Pricing at other market hubs was more subdued. Deliveries to the Chicago Citygate were flat at $1.72, and gas at the Henry Hub rose 2 cents to $1.59. Deliveries to El Paso Permian added 5 cents to $1.48, and gas at the PG&E Citygate was unchanged at $1.76.
Fundamental analyst New York-based PIRA said with bid week pricing coming in about 50 cents lower than February indices, the weak pricing environment is likely to accelerate production declines.
"Much is riding on the demand and supply response to such prices considering the fallout on U.S. and Canadian storage tied to the collapse in heating loads during February," PIRA said in a report. "The South Central will account for about 50% of this month's overall expansion in the year-on-year U.S. storage surplus.
"The resulting end-February overhang is clearly an impediment standing in the way of a near-term price recovery, especially after considering the South's increased exposure to Appalachia supply tied to pipeline capacity additions between the regions. Still, given the lack of any draw last March, that surplus is likely to start to contract. Moreover, the acute price weakness now in effect also stands to accelerate U.S. production weakness -- even in Appalachia."
Analysts said Tuesday's modest gains may have been the result of profit-taking since April couldn't breach 17 year lows at $1.682.

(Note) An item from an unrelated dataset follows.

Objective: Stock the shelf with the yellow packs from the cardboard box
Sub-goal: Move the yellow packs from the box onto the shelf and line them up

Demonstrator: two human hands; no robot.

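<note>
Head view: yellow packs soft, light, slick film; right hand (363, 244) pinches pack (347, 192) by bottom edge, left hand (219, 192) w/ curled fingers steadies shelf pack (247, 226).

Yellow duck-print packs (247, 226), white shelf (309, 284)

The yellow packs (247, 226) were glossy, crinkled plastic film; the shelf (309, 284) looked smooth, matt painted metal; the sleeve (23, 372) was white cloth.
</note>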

"Some of the buying may have been related to timing expectations” for the Department of Energy’s gas storage report, “although the estimates for 40 Bcf or so in net withdrawals would still fall short of the 137 Bcf five-year average for the week ended Feb. 26," said Tim Evans of Citi Futures Perspective on Tuesday.
"The updated temperature forecast was modestly warmer than a day ago, but mostly shifted heating demand between the weeks ahead."
Evans is forecasting below-average withdrawals in the weeks ahead, culminating in the first injection for the week of March 16 at 13 Bcf. By that time, the year-on-five-year surplus is expected to balloon to 850 Bcf.
Good news for market bulls in that the El Nino in place since November is finally dissipating. "The National Oceanic and Atmospheric Administration (NOAA) projects this El Nino to continue weakening into spring and transition to neutral conditions by late spring or early summer 2016,” said Wunderground.com. The odds of a La Nina event for 2016-2017 will be going up as autumn approaches.
The weekly sea surface temperature reading, taken within the Nino 3.4 region near the equator, is at 2.1 degrees C above average, which is down substantially from the previous week's 2.4 degrees C above average. The +3.1 degrees C peak recorded in late November 2015 was the highest weekly value observed during any El Nino event in NOAA's records going back to 1950.
Thursday's storage report is expected to show a build below seasonal norms. Last year 227 Bcf was pulled, and the five-year pace is for a 137 Bcf withdrawal. Citi Futures is calculating a 35 Bcf withdrawal, and a Reuters poll of 22 traders and analysts revealed an average 41 Bcf decline with a range of -32 Bcf to -65 Bcf.